■ **Description of the task**: Below is a listing. Gather each line of it that contains "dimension".

■ **Record set**:

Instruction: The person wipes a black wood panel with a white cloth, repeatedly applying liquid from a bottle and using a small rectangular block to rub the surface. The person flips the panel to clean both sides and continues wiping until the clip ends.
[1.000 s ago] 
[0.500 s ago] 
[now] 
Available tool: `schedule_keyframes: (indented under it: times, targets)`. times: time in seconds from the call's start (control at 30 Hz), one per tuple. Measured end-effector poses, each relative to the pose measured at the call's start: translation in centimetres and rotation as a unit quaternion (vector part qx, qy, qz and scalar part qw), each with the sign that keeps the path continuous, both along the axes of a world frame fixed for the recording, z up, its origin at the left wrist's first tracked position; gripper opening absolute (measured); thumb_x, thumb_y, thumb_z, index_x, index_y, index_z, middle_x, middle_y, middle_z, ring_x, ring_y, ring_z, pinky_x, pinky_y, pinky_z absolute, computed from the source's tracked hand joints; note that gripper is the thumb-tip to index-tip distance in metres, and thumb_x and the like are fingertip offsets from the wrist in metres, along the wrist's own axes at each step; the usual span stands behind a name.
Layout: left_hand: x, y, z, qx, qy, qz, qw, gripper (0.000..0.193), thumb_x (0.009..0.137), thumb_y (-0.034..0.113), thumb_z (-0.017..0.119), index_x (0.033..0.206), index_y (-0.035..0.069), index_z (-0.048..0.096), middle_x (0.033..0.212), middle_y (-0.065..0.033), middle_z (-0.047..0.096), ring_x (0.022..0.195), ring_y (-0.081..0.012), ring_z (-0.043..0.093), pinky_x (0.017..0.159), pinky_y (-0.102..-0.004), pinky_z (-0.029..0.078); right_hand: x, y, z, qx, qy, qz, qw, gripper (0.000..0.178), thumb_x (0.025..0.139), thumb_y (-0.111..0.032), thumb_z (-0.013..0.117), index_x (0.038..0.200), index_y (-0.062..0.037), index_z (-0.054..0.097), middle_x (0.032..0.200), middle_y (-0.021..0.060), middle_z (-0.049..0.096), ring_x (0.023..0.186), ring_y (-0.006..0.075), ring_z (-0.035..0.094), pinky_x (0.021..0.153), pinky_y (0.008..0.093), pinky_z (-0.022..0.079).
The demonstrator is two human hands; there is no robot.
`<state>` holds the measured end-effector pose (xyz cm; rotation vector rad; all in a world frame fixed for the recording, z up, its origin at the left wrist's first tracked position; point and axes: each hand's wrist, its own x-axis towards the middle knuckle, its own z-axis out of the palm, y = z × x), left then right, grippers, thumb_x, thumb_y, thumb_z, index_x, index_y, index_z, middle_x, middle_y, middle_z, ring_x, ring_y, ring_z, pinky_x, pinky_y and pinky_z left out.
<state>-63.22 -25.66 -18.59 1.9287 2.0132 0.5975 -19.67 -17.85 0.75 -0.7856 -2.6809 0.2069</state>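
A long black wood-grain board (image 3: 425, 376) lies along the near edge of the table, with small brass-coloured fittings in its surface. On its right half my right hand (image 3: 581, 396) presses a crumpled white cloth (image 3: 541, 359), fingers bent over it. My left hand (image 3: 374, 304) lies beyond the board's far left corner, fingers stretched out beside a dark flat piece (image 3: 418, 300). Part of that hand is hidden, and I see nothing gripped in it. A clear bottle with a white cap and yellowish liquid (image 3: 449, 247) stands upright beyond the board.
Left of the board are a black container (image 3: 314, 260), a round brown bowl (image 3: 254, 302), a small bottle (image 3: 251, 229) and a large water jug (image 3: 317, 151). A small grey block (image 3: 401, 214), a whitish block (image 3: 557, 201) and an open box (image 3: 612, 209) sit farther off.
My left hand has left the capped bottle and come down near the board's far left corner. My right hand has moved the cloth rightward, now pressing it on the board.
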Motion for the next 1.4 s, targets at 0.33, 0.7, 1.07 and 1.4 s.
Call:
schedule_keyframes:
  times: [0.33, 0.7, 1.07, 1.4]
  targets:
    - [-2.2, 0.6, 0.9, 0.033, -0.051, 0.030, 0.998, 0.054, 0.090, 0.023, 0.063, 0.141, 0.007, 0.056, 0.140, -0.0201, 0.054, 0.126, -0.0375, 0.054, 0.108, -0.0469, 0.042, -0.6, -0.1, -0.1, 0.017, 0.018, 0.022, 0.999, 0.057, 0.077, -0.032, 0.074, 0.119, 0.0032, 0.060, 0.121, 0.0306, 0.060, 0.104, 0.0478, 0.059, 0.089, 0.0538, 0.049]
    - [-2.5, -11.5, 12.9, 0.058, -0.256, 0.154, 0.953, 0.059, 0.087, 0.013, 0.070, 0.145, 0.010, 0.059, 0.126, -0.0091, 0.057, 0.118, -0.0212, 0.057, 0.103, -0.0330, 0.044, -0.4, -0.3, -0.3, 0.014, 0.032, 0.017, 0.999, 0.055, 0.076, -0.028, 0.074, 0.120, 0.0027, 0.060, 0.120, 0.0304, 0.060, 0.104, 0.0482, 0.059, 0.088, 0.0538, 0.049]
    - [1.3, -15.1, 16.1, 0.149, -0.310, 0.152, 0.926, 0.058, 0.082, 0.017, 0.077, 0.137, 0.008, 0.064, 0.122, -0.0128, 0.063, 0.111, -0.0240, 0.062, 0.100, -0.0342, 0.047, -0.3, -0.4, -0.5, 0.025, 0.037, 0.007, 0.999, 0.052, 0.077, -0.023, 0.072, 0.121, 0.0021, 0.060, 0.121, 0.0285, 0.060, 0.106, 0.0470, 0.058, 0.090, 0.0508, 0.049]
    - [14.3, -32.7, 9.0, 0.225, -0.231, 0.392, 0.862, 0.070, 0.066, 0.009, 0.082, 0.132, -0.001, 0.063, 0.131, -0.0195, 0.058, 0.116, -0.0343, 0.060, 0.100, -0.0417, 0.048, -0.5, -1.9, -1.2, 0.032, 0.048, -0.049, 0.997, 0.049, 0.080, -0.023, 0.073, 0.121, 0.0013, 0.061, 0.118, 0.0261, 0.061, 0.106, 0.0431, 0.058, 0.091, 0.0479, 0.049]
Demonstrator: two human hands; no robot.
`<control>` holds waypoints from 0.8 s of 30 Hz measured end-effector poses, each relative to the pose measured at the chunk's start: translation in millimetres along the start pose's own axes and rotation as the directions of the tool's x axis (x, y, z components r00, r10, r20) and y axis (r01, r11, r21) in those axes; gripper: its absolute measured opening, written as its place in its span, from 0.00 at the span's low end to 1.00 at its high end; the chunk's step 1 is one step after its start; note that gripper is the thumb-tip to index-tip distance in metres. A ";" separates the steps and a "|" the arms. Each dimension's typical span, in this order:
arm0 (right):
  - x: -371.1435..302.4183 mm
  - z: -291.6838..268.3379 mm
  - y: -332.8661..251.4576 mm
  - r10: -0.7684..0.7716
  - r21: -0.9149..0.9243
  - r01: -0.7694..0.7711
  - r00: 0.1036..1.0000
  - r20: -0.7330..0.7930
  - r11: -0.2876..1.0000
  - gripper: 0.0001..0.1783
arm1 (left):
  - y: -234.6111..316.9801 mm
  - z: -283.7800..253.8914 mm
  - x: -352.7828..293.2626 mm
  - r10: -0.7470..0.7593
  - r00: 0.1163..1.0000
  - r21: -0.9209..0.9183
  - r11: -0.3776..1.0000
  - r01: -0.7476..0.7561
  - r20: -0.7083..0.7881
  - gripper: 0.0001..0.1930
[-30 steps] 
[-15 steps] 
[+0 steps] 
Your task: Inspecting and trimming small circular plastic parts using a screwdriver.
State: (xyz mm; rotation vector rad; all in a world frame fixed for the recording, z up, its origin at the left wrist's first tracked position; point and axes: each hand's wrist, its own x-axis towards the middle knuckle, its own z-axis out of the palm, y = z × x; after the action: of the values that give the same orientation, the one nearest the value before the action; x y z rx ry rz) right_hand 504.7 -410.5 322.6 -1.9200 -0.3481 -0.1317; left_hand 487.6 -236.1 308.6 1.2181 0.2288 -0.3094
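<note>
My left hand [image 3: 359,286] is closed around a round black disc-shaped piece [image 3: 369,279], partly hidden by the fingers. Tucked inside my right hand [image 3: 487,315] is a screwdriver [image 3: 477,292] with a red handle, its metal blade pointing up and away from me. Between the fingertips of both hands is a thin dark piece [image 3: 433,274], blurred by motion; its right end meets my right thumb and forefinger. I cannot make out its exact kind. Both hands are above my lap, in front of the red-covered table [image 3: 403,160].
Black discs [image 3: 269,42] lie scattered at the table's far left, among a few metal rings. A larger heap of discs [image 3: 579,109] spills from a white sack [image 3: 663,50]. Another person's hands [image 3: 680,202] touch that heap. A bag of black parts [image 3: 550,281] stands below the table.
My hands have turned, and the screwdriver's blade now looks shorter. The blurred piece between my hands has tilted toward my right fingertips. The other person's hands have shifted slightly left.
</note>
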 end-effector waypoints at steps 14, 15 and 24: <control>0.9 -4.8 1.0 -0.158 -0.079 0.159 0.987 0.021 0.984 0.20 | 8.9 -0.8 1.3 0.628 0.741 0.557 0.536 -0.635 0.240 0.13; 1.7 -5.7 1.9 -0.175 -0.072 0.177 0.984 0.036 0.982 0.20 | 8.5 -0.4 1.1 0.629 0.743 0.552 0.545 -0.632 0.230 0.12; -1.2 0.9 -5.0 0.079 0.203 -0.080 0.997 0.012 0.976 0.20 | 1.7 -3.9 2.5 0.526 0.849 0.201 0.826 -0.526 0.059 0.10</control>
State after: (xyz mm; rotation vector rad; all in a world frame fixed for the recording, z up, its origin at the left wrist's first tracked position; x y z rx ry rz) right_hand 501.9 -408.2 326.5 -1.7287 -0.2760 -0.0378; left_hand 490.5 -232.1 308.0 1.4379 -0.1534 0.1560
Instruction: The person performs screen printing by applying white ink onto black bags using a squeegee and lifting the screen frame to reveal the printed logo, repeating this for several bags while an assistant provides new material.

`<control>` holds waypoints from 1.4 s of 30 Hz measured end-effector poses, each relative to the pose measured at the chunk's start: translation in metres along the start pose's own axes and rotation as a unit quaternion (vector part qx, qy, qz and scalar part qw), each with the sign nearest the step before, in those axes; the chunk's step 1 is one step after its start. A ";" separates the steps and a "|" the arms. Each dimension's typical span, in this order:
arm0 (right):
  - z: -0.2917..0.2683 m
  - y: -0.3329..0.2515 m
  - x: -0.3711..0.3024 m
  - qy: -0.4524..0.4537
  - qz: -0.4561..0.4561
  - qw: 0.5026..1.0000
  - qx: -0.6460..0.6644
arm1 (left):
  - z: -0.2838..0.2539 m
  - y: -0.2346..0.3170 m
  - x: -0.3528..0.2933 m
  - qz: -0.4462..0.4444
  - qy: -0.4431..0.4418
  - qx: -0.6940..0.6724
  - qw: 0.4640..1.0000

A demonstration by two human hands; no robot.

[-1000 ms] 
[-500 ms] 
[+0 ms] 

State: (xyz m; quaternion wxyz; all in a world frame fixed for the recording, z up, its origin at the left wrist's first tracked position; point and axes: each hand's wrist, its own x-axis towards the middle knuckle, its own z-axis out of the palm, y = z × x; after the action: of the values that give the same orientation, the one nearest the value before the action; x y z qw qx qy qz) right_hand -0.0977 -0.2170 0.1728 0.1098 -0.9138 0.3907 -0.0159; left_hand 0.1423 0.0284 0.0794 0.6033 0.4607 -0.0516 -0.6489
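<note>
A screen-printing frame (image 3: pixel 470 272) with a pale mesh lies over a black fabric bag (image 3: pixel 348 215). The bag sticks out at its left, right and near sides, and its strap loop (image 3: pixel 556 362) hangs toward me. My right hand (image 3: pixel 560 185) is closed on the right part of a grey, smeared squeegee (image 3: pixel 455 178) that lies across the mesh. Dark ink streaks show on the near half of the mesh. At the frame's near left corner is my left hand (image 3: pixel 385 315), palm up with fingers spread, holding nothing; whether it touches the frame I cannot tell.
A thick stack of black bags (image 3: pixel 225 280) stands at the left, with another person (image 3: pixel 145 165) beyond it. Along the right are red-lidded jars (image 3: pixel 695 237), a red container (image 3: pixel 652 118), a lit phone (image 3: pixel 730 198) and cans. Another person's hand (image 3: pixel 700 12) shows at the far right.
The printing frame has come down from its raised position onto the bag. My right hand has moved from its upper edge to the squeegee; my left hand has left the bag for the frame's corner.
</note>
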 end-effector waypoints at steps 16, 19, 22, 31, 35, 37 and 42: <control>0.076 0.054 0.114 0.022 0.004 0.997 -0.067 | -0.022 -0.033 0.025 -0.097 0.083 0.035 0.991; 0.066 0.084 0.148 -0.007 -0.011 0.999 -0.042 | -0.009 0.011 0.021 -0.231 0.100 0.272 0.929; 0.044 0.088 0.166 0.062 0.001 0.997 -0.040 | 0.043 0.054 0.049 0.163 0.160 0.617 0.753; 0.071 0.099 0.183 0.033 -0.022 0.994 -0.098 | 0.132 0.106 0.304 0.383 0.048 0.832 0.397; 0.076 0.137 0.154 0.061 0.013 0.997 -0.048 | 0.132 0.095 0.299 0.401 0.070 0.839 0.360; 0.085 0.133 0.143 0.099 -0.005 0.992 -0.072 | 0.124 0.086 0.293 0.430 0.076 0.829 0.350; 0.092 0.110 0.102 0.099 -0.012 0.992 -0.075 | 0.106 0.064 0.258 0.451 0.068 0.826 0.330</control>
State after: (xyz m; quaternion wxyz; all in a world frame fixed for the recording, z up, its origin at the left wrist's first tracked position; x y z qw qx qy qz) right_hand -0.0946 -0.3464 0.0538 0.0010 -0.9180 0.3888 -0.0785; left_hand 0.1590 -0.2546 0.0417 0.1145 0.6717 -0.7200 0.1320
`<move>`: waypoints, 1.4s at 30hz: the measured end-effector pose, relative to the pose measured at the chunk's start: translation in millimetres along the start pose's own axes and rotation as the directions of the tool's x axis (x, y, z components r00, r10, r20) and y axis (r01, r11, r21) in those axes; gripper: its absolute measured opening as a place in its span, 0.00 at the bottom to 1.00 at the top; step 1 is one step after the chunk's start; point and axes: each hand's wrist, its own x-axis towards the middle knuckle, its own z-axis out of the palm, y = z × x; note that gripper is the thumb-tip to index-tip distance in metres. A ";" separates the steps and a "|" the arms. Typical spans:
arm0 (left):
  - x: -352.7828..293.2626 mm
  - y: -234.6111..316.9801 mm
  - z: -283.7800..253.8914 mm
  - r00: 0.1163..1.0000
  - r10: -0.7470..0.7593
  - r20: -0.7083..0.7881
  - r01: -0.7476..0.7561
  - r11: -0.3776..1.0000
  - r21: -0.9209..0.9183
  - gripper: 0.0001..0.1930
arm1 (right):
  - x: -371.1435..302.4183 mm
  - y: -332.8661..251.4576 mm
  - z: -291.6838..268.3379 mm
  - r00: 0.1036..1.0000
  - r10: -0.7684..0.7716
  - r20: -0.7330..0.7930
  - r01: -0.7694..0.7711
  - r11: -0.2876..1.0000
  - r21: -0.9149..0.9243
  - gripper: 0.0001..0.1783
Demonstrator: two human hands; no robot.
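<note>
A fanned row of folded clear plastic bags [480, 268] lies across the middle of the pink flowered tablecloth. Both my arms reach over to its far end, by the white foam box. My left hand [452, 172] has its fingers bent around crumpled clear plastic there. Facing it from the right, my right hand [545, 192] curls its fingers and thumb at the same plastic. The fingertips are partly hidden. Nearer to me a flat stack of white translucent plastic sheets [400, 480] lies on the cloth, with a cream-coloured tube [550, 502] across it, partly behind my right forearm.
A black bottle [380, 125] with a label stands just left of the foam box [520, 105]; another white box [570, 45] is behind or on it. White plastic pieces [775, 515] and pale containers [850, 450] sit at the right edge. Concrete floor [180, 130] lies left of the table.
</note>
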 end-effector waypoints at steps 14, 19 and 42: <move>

■ **Your solution**:
`<control>` holds waypoints from 0.8 s of 30 Hz measured end-effector poses, each relative to the pose measured at the chunk's start: translation in millimetres along the start pose's own axes and rotation as the directions of the tool's x axis (x, y, z components r00, r10, r20) and y axis (r01, r11, r21) in those axes; gripper: its absolute measured opening, written as its place in its span, from 0.00 at the span's low end to 1.00 at its high end; the chunk's step 1 is one step after its start; note that gripper is the thumb-tip to index-tip distance in metres. A ";" separates the steps and a "|" the arms. Each dimension's typical span, in this order:
`<control>` holds waypoints from 1.4 s of 30 Hz measured end-effector poses, each relative to the pose measured at the chunk's start: translation in metres along the start pose's own axes and rotation as a unit quaternion (vector part qx, qy, qz and scalar part qw), each with the sign nearest the step before, in those axes; the chunk's step 1 is one step after its start. A ";" separates the steps and a "|" the arms. Each dimension's typical span, in this order:

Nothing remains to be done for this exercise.